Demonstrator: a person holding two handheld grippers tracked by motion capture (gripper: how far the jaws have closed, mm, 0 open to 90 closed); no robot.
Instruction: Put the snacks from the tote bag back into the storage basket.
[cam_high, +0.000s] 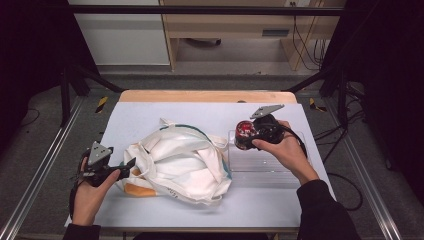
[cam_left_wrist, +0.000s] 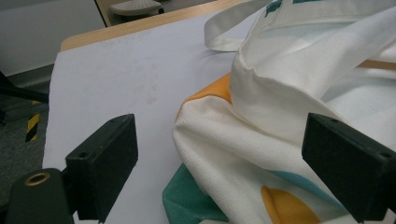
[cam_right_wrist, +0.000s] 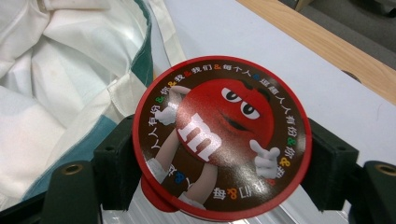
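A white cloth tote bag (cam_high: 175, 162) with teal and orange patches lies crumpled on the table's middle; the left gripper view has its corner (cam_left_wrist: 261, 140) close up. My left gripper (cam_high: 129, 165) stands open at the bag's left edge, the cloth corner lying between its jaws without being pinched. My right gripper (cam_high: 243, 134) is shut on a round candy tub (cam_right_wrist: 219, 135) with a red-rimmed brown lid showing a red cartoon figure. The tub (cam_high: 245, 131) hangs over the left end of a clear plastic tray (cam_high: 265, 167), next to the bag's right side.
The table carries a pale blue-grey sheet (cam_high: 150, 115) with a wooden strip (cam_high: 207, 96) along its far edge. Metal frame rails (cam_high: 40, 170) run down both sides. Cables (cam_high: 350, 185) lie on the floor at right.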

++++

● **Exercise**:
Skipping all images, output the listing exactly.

● **Answer section**:
Demonstrator: a person holding two handheld grippers tracked by motion capture (gripper: how far the jaws have closed, mm, 0 open to 90 closed); no robot.
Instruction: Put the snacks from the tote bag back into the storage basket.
[cam_high, +0.000s] 
[cam_left_wrist, +0.000s] 
[cam_right_wrist, +0.000s] 
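A white cloth tote bag (cam_high: 175, 162) with teal and orange patches lies crumpled on the table's middle; the left gripper view has its corner (cam_left_wrist: 261, 140) close up. My left gripper (cam_high: 129, 165) stands open at the bag's left edge, the cloth corner lying between its jaws without being pinched. My right gripper (cam_high: 243, 134) is shut on a round candy tub (cam_right_wrist: 219, 135) with a red-rimmed brown lid showing a red cartoon figure. The tub (cam_high: 245, 131) hangs over the left end of a clear plastic tray (cam_high: 265, 167), next to the bag's right side.
The table carries a pale blue-grey sheet (cam_high: 150, 115) with a wooden strip (cam_high: 207, 96) along its far edge. Metal frame rails (cam_high: 40, 170) run down both sides. Cables (cam_high: 350, 185) lie on the floor at right.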

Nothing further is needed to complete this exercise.